Uncut version of Chagnon story Page 3 of 8

Some of his enemies were personal. He is by all accounts a boisterous man. Moving among the Yanomamo, Chagnon had, or discovered in himself, the sort of personality that could thrive and impose itself on a brutal and treacherous political environment. For the first months of his fieldwork, while he was learning the language, the Yanomamö systematically lied to him. He needed to collect genealogies in order to trace the histories of the people he moved among, yet among the Yanomamö there is a tabu against using people’s names, and especially the names of the dead. He got around this difficulty by offering machetes to people who would talk to him: they squared their consciences by accepting the gifts but giving him false names for their fellow villagers. It took him five months to discover that the secret names for the chief’s family that he had so carefully collected actually translated as "long dick", "hairy cunt" and their daughter "fart breath". He overcame this obstacle with characteristic determination. It did not make him more trusting of the Yanomamö, and he later wrote: "It became indelibly clear to me shortly after I arrived that … I had to become like the Yanomamö to be able to get along with them on their terms: somewhat sly, aggressive, intimidating, and pushy.

Terry Turner

"Had I failed to adjust in this fashion I would have lost six months of supplies to them in a single day … more importantly, had I failed to demonstrate that I could not be pushed around beyond a certain point, I would have been the subject of far more ridicule, theft, and practical jokes than the actual case." However effective this kind of behaviour may be among the Yanomamö it wins him little respect in the post-modern common room.

Chagnon also lacks piety, both old-fashioned and modern. He is rude to and about missionaries, but when he discusses wife-beating among the Yanomamö he does not bother to tell us it is a wicked thing.
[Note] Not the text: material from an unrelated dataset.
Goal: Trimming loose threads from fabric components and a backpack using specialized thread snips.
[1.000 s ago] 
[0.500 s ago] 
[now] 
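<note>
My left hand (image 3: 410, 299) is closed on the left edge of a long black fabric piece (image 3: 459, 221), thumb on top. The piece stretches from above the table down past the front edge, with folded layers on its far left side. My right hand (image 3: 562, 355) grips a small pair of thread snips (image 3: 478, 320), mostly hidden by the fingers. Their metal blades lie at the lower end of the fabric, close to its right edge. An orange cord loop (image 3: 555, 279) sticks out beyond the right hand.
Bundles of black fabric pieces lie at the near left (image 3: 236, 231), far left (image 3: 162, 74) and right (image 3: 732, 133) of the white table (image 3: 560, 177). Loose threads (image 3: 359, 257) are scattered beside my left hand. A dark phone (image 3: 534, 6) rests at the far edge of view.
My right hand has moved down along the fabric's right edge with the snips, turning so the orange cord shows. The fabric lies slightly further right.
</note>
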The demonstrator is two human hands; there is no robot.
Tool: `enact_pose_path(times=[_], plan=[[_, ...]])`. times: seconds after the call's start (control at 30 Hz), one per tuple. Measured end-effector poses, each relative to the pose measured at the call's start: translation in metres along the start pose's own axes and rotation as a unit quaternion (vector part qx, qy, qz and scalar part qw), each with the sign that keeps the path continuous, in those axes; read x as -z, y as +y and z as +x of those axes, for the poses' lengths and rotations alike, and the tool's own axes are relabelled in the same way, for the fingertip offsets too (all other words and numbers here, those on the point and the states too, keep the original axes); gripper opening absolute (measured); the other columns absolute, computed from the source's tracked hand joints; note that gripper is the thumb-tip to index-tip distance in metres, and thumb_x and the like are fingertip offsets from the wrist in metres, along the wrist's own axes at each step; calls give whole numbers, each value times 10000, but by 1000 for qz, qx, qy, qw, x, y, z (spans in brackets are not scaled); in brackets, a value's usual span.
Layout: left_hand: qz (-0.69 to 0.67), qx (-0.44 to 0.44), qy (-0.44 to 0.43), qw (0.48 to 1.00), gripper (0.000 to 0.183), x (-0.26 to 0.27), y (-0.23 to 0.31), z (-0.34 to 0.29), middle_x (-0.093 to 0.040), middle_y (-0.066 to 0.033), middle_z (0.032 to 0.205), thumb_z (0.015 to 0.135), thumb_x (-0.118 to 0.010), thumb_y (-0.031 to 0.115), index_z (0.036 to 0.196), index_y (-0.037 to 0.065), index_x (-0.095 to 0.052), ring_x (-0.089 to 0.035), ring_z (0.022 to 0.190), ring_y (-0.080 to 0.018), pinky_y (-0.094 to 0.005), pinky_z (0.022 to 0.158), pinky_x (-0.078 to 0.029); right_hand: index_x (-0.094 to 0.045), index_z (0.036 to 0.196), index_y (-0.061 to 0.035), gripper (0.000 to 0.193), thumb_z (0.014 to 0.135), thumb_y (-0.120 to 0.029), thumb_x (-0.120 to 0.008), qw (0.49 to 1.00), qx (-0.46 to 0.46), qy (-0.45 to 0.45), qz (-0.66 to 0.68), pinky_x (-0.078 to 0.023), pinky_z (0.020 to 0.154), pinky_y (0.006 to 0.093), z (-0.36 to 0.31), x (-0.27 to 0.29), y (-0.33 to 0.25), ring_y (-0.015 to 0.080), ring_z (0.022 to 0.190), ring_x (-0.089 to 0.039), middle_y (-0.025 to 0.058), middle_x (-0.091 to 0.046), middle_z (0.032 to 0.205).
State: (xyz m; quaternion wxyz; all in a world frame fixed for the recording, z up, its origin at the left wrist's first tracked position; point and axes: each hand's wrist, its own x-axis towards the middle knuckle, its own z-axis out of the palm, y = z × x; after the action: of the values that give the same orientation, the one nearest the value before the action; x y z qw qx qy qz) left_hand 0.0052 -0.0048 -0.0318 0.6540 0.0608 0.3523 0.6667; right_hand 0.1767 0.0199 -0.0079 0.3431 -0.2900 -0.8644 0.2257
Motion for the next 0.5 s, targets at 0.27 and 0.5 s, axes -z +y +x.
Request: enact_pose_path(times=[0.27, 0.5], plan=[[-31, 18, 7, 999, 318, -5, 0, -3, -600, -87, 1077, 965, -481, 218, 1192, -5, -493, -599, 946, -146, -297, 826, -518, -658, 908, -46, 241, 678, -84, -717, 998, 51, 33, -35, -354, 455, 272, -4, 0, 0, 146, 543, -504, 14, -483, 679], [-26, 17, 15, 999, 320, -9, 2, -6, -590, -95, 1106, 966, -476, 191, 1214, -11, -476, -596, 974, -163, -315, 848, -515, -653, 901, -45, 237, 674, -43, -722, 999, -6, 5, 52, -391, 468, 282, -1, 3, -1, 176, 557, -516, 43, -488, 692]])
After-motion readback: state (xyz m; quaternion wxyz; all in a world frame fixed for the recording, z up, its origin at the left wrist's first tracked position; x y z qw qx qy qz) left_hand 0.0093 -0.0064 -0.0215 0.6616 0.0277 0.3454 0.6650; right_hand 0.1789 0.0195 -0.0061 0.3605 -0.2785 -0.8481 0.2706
He observes instead that it provides a low-cost way for a man to demonstrate his ferocity to other men. It is a common theme of his opponent that he is much more like the brutes he describes than the real Yanomamö are: they are not "the fierce people"; he is "the fierce anthropologist". Frank Salamone, a Catholic anthropologist who tried to broker a truce between Chagnon and the Salesian missionaries, says: "I believe the enmity is the result of Chagnon's harmful field methods, ‘fierce’ personality, and his tendency to lie. He has harmed the Yanomami by his false depiction of them and his failure to defend them in the press."

For the first ten years of his visits to the Orinoco jungles, until around 1975, Chagnon had enjoyed good relaitons with the Salesian Catholic missionaries who control access to most of the region. Indeed, the relationship was so good, he told me, that he was asked by one priest to arrange for the murder of another missionary who had gone off the rails and taken up with a Yanomamö concubine far up the river (he declined). Around then, the relationship started to unravel, and grew worse as Chagnon, and the Yanomamö, grew more famous. In 1987, he says, a German TV film with which he had co-operated described one Salesian as running a tourist trade to see the unspoilt savages. The missionaries were deeply offended, and managed to have him barred from the territory they controlled. When he returned, sponsored by the mistress of the Venezuelan president and by a controversial adventurer, dentist and sky-diver named Charles Brewer Carias, he quarelled once more with the Salesians.